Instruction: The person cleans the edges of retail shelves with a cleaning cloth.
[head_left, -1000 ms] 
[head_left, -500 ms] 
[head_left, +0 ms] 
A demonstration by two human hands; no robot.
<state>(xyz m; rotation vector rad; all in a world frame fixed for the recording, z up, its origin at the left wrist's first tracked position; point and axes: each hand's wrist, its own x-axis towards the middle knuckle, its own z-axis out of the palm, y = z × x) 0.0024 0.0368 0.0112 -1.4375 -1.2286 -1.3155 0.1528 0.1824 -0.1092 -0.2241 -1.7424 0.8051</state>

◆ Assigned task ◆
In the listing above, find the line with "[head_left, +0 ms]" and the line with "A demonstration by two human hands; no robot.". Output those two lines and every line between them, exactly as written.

◆ Answer to this task ◆
[head_left, +0 ms] 
A demonstration by two human hands; no robot.

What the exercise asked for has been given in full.